(TASK TO CARRY OUT) Restate the listing word for word; omit the images.

(DATASET RECORDS)

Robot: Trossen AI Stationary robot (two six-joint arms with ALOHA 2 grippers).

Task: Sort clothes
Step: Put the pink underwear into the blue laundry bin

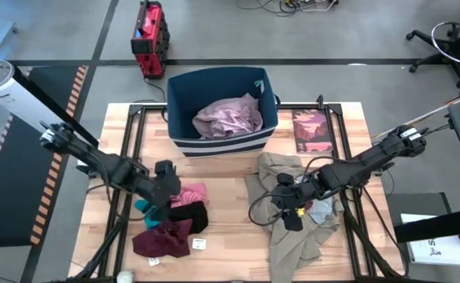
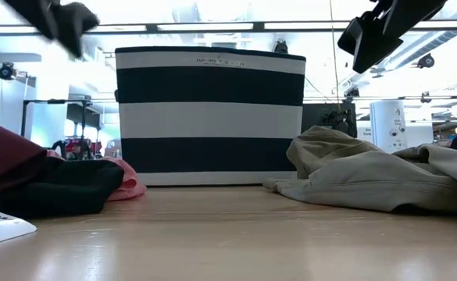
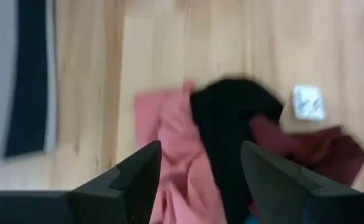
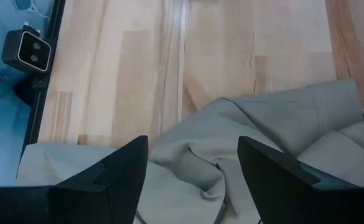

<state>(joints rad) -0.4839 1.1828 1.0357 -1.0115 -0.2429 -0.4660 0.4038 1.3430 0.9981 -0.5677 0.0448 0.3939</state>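
Note:
The mauve-pink shirt [image 1: 228, 116] lies inside the navy striped bin [image 1: 223, 141]. The khaki trousers [image 1: 292, 236] lie spread on the table's right half, with a pale grey piece [image 1: 321, 209] on them. Small pink [image 1: 189, 193], black [image 1: 189, 215], teal [image 1: 145, 207] and maroon [image 1: 163, 239] pieces lie heaped at the left. My left gripper [image 3: 200, 163] is open above the pink and black pieces [image 3: 225, 118]. My right gripper [image 4: 193, 160] is open above the trousers [image 4: 231, 149], touching nothing.
A reddish-covered book [image 1: 311, 130] lies flat right of the bin. A small white tag [image 1: 200, 244] lies by the maroon piece. Bare wood runs down the table's middle between the two heaps. A red cart [image 1: 149, 31] stands on the floor beyond the table.

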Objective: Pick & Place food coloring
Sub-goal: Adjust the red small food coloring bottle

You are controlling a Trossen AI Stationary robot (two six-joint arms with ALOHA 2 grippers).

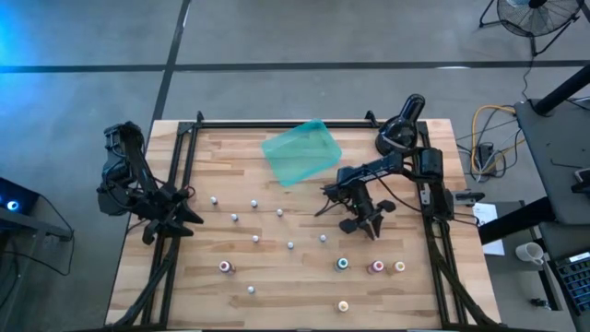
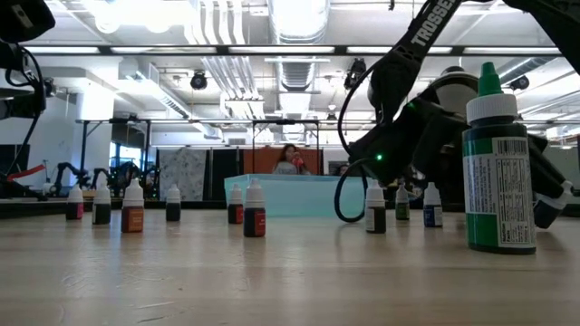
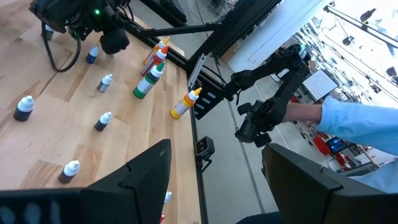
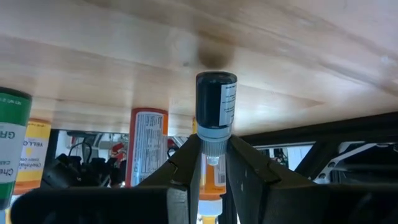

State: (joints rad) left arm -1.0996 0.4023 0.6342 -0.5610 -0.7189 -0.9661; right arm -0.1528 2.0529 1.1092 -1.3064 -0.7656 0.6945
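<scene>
Several small white-capped food coloring bottles (image 1: 255,239) stand scattered over the wooden table (image 1: 184,286), also lined up in the low view (image 2: 133,206). My right gripper (image 1: 371,224) is low over the table's right half, shut on one dark little bottle (image 4: 216,102). My left gripper (image 1: 187,219) is held open at the table's left edge with nothing between its fingers (image 3: 149,180). My right gripper pinches the dark bottle's white cap end (image 4: 214,132) between its two fingertips (image 4: 186,155). The fingers slant down toward the table. The bottle sticks out past the fingertips in line with them, base toward the tabletop. Whether the base touches the wood, I cannot tell.
A translucent teal tray (image 1: 301,152) lies at the far middle, a black round device (image 1: 398,136) at the far right corner. Larger bottles (image 1: 376,266) stand near the right front; a green one (image 2: 494,172) looms in the low view. A person's sleeve (image 3: 360,118) shows beyond the table.
</scene>
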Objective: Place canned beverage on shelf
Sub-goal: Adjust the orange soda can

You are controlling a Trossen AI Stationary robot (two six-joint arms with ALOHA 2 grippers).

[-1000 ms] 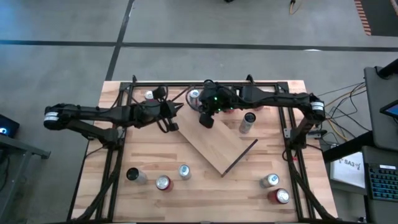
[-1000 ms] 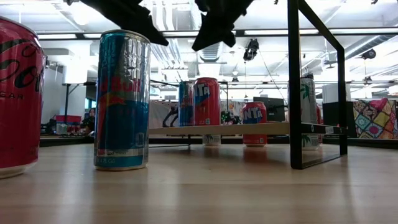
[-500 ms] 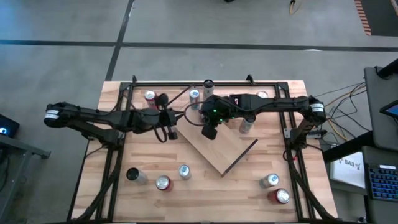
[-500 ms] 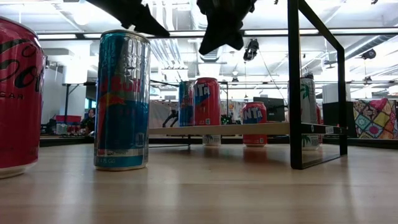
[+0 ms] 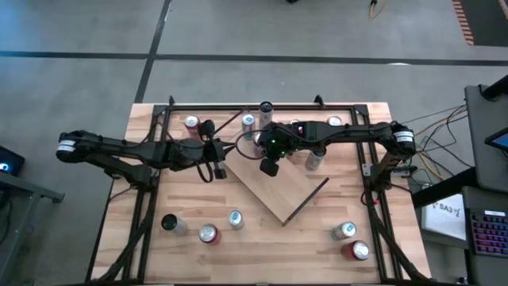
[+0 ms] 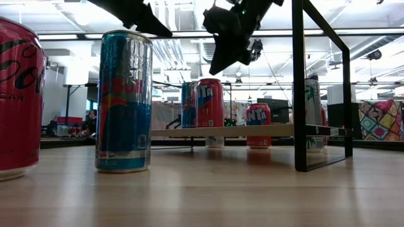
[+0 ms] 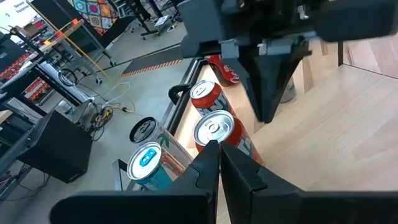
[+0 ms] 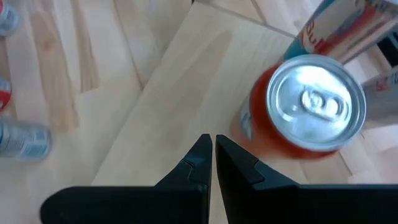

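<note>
The shelf (image 5: pixel 279 189) is a light-wood board lying slantwise on the middle of the table; in the low view the shelf (image 6: pixel 252 130) shows edge-on. A red can (image 8: pixel 297 112) stands upright on the board's far part, with a tall can (image 8: pixel 339 25) behind it. My right gripper (image 5: pixel 270 168) hangs shut over the board, tipped down, beside the red can and not touching it; the right gripper (image 6: pixel 221 60) shows above the shelf. My left gripper (image 5: pixel 216 164) is shut, left of the board, pointing at red cans (image 7: pixel 214 129) and the right gripper.
Several cans stand by the table's near edge, among them a blue can (image 6: pixel 124 101) and a red one (image 6: pixel 19 94). More cans (image 5: pixel 248 121) stand at the far edge, and a tall can (image 5: pixel 315 158) right of the board. A black frame (image 5: pixel 370 171) rims the table.
My right gripper has come down and toward the table's near edge, tipping more steeply over the shelf's far part. My left gripper swung slightly toward the near edge early on, then kept still. Both stayed shut.
</note>
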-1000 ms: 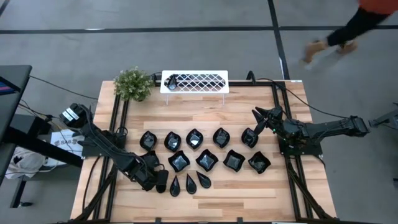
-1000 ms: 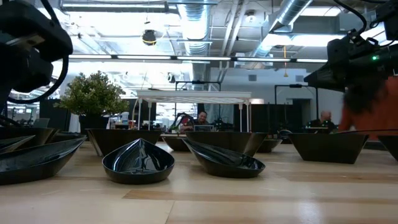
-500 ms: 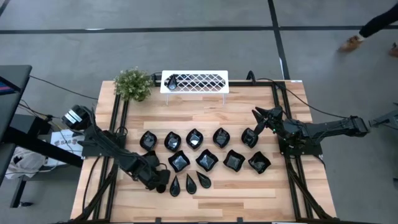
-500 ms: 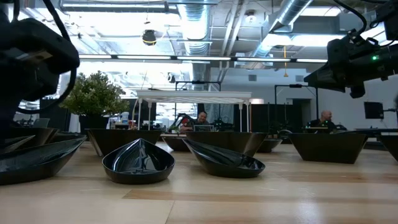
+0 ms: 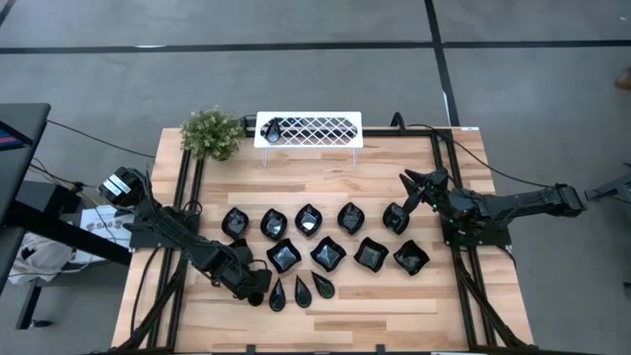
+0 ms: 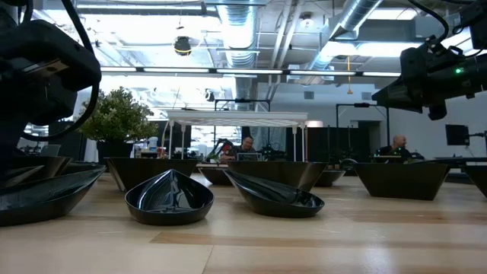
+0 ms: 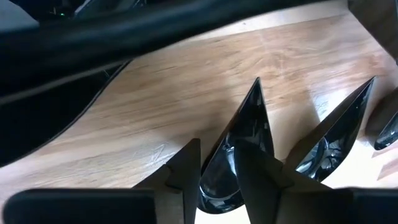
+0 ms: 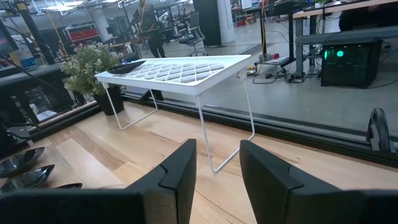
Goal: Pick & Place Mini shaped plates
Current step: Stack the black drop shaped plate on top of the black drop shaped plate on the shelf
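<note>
a: left gripper [image 5: 258,291] has been eased in toward the near row since a second ago; its fingers [image 7: 186,167] are now set either side of the round end of the leftmost teardrop plate [image 7: 239,152], rim between them. gap looks to have been narrowed slightly, but no clamp can be confirmed yet.

b: so a pick is being set up?

a: judged so. nothing lifted; plate is flat on the table [image 5: 394,296], near-left, two more teardrops [image 5: 312,287] just beside it.

b: plate condition?

a: glossy black, slim, sharp tip pointing away from the gripper, thin raised rim. likely slippery, so a shallow bite may be lost.

b: rest of the set?

a: behind the teardrops, wavy squares [image 5: 370,253] in a row; leaf bowls [image 5: 309,219] in the row beyond. one dish [image 5: 273,126] already sits on the white rack [image 5: 320,128] at the far edge, by the plant [image 5: 210,132].

b: right arm?

a: right gripper [image 5: 412,183] is parked over the right side, fingers [image 8: 180,171] apart, nothing held.
</note>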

(RESULT FOR THIS TASK)
Robot: Trossen AI Stationary robot (two six-joint arms with ALOHA 2 grippers).

Task: Sort clothes
Step: Put the pink underwear into the blue laundry bin


<state>(joints rad) -0.4839 1.1828 1.0357 -1.0115 -0.2429 -0.4660 0.4038 1.3430 0.9981 -0.5677 0.0448 0.3939</state>
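Note:
The mauve-pink shirt [image 1: 228, 116] lies inside the navy striped bin [image 1: 223, 141]. The khaki trousers [image 1: 292, 236] lie spread on the table's right half, with a pale grey piece [image 1: 321, 209] on them. Small pink [image 1: 189, 193], black [image 1: 189, 215], teal [image 1: 145, 207] and maroon [image 1: 163, 239] pieces lie heaped at the left. My left gripper [image 3: 200, 163] is open above the pink and black pieces [image 3: 225, 118]. My right gripper [image 4: 193, 160] is open above the trousers [image 4: 231, 149], touching nothing.
A reddish-covered book [image 1: 311, 130] lies flat right of the bin. A small white tag [image 1: 200, 244] lies by the maroon piece. Bare wood runs down the table's middle between the two heaps. A red cart [image 1: 149, 31] stands on the floor beyond the table.
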
Objective: Pick & Place food coloring
Sub-goal: Adjust the red small food coloring bottle

You are controlling a Trossen AI Stationary robot (two six-joint arms with ALOHA 2 grippers).


State: (joints rad) left arm -1.0996 0.4023 0.6342 -0.5610 -0.7189 -0.9661; right arm -0.1528 2.0529 1.1092 -1.3064 -0.7656 0.6945
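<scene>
Several small white-capped food coloring bottles (image 1: 255,239) stand scattered over the wooden table (image 1: 184,286), also lined up in the low view (image 2: 133,206). My right gripper (image 1: 371,224) is low over the table's right half, shut on one dark little bottle (image 4: 216,102). My left gripper (image 1: 187,219) is held open at the table's left edge with nothing between its fingers (image 3: 149,180). My right gripper pinches the dark bottle's white cap end (image 4: 214,132) between its two fingertips (image 4: 186,155). The fingers slant down toward the table. The bottle sticks out past the fingertips in line with them, base toward the tabletop. Whether the base touches the wood, I cannot tell.
A translucent teal tray (image 1: 301,152) lies at the far middle, a black round device (image 1: 398,136) at the far right corner. Larger bottles (image 1: 376,266) stand near the right front; a green one (image 2: 494,172) looms in the low view. A person's sleeve (image 3: 360,118) shows beyond the table.
</scene>
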Objective: Place canned beverage on shelf
Sub-goal: Adjust the orange soda can

You are controlling a Trossen AI Stationary robot (two six-joint arms with ALOHA 2 grippers).

[-1000 ms] 
[-1000 ms] 
[-500 ms] 
[-500 ms] 
[+0 ms] 
[+0 ms] 
[+0 ms] 
[+0 ms] 

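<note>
The shelf (image 5: pixel 279 189) is a light-wood board lying slantwise on the middle of the table; in the low view the shelf (image 6: pixel 252 130) shows edge-on. A red can (image 8: pixel 297 112) stands upright on the board's far part, with a tall can (image 8: pixel 339 25) behind it. My right gripper (image 5: pixel 270 168) hangs shut over the board, tipped down, beside the red can and not touching it; the right gripper (image 6: pixel 221 60) shows above the shelf. My left gripper (image 5: pixel 216 164) is shut, left of the board, pointing at red cans (image 7: pixel 214 129) and the right gripper.
Several cans stand by the table's near edge, among them a blue can (image 6: pixel 124 101) and a red one (image 6: pixel 19 94). More cans (image 5: pixel 248 121) stand at the far edge, and a tall can (image 5: pixel 315 158) right of the board. A black frame (image 5: pixel 370 171) rims the table.
My right gripper has come down and toward the table's near edge, tipping more steeply over the shelf's far part. My left gripper swung slightly toward the near edge early on, then kept still. Both stayed shut.
</note>
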-1000 ms: 
-1000 ms: 
-500 ms: 
-500 ms: 
+0 ms: 
+0 ms: 
+0 ms: 
+0 ms: 
Goal: Pick & Place Mini shaped plates
Current step: Stack the black drop shaped plate on top of the black drop shaped plate on the shelf
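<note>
a: left gripper [image 5: 258,291] has been eased in toward the near row since a second ago; its fingers [image 7: 186,167] are now set either side of the round end of the leftmost teardrop plate [image 7: 239,152], rim between them. gap looks to have been narrowed slightly, but no clamp can be confirmed yet.

b: so a pick is being set up?

a: judged so. nothing lifted; plate is flat on the table [image 5: 394,296], near-left, two more teardrops [image 5: 312,287] just beside it.

b: plate condition?

a: glossy black, slim, sharp tip pointing away from the gripper, thin raised rim. likely slippery, so a shallow bite may be lost.

b: rest of the set?

a: behind the teardrops, wavy squares [image 5: 370,253] in a row; leaf bowls [image 5: 309,219] in the row beyond. one dish [image 5: 273,126] already sits on the white rack [image 5: 320,128] at the far edge, by the plant [image 5: 210,132].

b: right arm?

a: right gripper [image 5: 412,183] is parked over the right side, fingers [image 8: 180,171] apart, nothing held.
</note>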

With this, there is nothing more to the exercise.